General steps for proteomic analysis and tips for success. Once the project objective is set, E. coli cells are cultured and sampled for proteome profiling. During this process, protein samples can be prefractionated or labeled differentially for better comparison of the results. Proteome profiles can be obtained by gel-based and/or non-gel-based approaches. Also, predictive proteomic studies can be performed to analyze a priori the characteristics of proteins in the proteome. Gel-based approaches and non-gel-based approaches are complementary and should be combined if possible to maximize the total number of proteins detected and identified. sHsps IbpA and IbpB were from E. coli and Hsp26 was from Saccharomyces cerevisiae (96).

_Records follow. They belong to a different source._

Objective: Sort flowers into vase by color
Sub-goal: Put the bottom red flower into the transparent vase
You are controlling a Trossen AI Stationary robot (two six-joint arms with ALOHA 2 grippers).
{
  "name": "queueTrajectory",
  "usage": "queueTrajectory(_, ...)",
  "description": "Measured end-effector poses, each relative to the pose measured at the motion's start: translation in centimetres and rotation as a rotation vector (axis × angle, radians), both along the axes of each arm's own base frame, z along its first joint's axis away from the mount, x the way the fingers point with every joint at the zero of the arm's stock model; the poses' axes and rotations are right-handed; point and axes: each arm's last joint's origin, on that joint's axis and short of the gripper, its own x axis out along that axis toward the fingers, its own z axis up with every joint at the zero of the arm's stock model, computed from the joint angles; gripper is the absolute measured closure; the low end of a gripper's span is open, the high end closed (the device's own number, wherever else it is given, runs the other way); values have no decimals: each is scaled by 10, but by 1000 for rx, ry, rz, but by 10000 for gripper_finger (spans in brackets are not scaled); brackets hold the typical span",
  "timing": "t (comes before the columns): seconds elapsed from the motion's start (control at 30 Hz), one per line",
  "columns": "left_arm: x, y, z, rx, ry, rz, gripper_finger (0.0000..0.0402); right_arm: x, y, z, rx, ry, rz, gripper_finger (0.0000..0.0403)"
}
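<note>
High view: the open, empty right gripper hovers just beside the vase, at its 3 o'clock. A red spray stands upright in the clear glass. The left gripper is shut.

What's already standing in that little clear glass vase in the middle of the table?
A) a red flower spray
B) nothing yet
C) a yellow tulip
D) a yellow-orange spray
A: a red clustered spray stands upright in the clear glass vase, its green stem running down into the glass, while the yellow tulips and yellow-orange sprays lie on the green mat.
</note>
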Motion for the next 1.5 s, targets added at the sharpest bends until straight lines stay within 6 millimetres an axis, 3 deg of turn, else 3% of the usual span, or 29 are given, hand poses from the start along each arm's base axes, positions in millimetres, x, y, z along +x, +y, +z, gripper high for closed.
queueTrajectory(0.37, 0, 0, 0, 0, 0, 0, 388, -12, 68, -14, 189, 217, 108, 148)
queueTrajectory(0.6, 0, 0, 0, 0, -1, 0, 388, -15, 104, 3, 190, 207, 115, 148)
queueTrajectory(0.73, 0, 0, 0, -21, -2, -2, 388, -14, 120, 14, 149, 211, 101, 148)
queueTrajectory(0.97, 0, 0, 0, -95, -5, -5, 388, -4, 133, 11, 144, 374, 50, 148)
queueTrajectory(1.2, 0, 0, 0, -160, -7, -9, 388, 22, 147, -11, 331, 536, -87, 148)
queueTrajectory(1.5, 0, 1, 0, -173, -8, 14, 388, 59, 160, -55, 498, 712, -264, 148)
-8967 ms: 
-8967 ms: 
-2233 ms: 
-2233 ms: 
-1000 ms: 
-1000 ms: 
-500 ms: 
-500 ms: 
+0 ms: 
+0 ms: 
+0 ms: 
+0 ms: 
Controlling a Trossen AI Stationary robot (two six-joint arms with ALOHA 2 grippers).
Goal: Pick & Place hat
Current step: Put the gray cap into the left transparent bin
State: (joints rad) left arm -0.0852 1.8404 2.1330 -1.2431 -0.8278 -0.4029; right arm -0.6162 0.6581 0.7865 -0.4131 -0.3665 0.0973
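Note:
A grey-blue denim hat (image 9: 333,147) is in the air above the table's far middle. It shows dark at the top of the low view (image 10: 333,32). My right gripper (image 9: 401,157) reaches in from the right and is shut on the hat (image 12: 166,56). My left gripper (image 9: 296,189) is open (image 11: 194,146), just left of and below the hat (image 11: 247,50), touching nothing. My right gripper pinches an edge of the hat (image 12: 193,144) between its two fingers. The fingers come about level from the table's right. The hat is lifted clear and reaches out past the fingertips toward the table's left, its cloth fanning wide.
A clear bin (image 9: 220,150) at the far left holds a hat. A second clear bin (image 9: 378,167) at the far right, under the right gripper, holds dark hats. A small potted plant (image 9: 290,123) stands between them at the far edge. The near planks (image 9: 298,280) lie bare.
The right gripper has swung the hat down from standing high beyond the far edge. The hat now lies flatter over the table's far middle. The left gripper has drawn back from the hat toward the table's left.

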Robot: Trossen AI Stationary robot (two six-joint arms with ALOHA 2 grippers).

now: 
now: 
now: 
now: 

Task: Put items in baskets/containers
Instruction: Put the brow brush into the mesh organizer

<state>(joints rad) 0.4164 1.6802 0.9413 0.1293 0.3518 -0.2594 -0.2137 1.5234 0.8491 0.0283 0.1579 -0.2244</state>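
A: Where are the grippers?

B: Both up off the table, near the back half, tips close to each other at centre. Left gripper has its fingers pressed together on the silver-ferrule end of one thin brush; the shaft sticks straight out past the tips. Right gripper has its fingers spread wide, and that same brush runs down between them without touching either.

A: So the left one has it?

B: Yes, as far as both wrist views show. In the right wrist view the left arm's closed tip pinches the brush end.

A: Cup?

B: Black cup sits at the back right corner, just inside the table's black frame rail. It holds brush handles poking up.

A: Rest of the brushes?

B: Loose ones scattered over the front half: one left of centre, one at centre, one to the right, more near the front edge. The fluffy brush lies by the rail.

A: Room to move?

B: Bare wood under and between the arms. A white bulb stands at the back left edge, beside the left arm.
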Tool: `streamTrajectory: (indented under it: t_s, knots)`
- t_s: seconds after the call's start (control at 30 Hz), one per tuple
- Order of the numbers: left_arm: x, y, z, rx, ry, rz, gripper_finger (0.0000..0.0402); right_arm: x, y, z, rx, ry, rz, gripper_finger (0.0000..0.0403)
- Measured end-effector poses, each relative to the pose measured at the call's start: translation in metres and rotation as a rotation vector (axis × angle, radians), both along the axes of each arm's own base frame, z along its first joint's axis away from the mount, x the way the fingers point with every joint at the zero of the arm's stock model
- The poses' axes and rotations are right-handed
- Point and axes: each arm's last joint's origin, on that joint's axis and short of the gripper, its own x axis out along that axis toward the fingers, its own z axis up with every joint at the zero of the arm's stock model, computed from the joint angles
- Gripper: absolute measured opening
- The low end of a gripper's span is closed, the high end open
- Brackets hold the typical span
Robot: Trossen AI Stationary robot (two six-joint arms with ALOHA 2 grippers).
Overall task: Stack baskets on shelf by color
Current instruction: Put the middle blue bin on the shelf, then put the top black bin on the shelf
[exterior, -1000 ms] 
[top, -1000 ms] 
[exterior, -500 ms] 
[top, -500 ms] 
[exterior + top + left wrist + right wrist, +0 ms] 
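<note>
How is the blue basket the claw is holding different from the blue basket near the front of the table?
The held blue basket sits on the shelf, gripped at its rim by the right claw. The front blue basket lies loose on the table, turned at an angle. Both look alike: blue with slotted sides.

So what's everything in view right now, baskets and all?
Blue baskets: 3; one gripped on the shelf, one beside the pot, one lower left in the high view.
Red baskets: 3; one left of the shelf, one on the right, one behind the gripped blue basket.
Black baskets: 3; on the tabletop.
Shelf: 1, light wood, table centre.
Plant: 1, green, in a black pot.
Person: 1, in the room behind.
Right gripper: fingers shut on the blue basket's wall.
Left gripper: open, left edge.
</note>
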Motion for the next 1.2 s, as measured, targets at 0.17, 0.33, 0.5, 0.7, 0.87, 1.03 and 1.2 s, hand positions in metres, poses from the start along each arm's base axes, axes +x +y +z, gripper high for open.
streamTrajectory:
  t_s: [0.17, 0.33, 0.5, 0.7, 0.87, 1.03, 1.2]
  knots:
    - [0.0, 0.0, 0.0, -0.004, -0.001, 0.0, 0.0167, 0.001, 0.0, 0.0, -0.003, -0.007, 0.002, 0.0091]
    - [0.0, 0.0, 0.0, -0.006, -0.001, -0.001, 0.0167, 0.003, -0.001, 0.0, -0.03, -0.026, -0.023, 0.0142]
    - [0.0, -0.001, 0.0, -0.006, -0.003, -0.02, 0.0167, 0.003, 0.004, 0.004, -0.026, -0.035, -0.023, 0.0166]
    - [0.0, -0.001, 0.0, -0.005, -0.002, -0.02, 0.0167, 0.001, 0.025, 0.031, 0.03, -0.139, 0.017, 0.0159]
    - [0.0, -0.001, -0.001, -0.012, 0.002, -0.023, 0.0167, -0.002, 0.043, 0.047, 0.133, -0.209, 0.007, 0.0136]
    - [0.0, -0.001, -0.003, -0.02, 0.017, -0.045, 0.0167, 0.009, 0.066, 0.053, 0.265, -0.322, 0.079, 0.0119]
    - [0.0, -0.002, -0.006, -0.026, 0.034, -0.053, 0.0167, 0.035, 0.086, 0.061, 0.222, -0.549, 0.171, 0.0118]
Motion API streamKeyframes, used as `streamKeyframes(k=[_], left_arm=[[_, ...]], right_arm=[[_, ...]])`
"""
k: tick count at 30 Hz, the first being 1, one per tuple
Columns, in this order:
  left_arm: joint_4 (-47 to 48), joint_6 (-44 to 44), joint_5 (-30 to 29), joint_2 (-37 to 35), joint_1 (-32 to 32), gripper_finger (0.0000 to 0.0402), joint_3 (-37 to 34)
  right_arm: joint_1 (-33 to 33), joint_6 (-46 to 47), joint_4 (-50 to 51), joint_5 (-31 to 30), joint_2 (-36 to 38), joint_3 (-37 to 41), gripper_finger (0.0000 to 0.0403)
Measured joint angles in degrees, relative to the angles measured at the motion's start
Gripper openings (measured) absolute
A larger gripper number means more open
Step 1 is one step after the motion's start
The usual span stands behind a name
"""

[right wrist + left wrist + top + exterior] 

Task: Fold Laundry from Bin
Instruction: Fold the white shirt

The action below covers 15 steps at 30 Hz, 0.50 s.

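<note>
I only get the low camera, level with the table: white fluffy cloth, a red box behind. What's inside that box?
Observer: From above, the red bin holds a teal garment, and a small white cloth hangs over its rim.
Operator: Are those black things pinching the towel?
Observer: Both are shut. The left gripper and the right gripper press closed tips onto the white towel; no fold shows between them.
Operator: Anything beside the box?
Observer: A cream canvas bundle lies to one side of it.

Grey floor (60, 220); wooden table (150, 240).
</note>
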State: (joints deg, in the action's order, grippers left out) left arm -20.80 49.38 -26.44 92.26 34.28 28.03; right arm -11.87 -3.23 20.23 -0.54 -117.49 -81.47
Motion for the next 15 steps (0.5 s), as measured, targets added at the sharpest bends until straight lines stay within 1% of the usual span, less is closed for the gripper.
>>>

SDS-PAGE, sodium dodecyl sulfate-polyacrylamide gel electrophoresis; AEBSF, aminoethyl benzylsufonyl fluoride or Pefabloc SC; BCA, bicinchoninic acid; delta Cn, correlation value (difference between the first hit and the second hit); DTE, dithioerythritol; DTT, dithiothreitol; iTRAQ, a multiplexed set of isobaric reagents that yield amine-derivatized peptides (iTRAQ reagents; Applied Biosystems, CA) (253); PMSF, phenylmethylsulfonyl fluoride; RSp, rank preliminary score; SELDI-TOF-MS, surface-enhanced laser desorption ionization-time of flight mass spectrometry; TCA, trichloroacetic acid; Xcorr, cross-correlation (measures how close the spectrum fits to the ideal spectrum).

FIG. 3.

Distribution of E. coli proteins identified by gel-based and non-gel-based approaches. These figures plot the theoretical pI versus the theoretical MW (Mw) of the open reading frame products in E. coli. Shown are images of E. coli proteins identified by gel-based approaches (a) and non-gel-based approaches (b) and the virtual 2-D image of 4,237 E. coli K-12 ORF entries predicted by a predictive proteomic tool (c). Each crossbar represents a protein spot. The numbers of proteins found by gel-based and/or non-gel-based approaches and by predictive proteomic tools are compared in panel d. The total number of E. coli proteins nonredundantly identified by experiments is 1,627 (∼38% of 4,237 ORF entries). For alkaline proteins (pI, >8.0), only 253 proteins (∼19%) out of 1,356 ORF entries were identified so far. For the names and the exact locations of all these protein spots, see Fig. S1 in the supplemental material. The theoretical pI/MW ratios were calculated using the Compute pI/Mw tool (http://www.kr.expasy.org/tools/pi_tool.html).

FIG. 4.

The cascade-like regulation observed with various stimulons and/or regulons in a complex regulatory network. The circles indicate regulons, while the rectangles indicate stimulons. Stimulons in which proteins are induced by stimuli such as stationary phase, temperature shock, pH variation, oxidative stress, and starvation are shown in the respectively labeled panels. Regulons shown in large circles are accompanied by small circles which represent major regulators for the corresponding stimuli. One signal activates or represses many regulators, as shown in small circles, to control the transcription and translation of various genes, leading to complex interactions in the cell. For example, E. coli cells enter the stationary phase in response to complex stresses such as cell growth, increased cell density, the presence of byproducts or toxic substances, and inappropriate conditions (restriction of oxygen, low/high temperature and pH, and limitation of nutrients). This complex response is mediated by a variety of specific regulators in addition to the master regulator, RpoS, which is controlled by itself or by other proteins (see the text for a detailed explanation). Abbreviations: HNS, nucleoid-associated protein; IHF, integration host factor; Lrp, leucine-responsive protein; Fis, factor for inversion stimulation.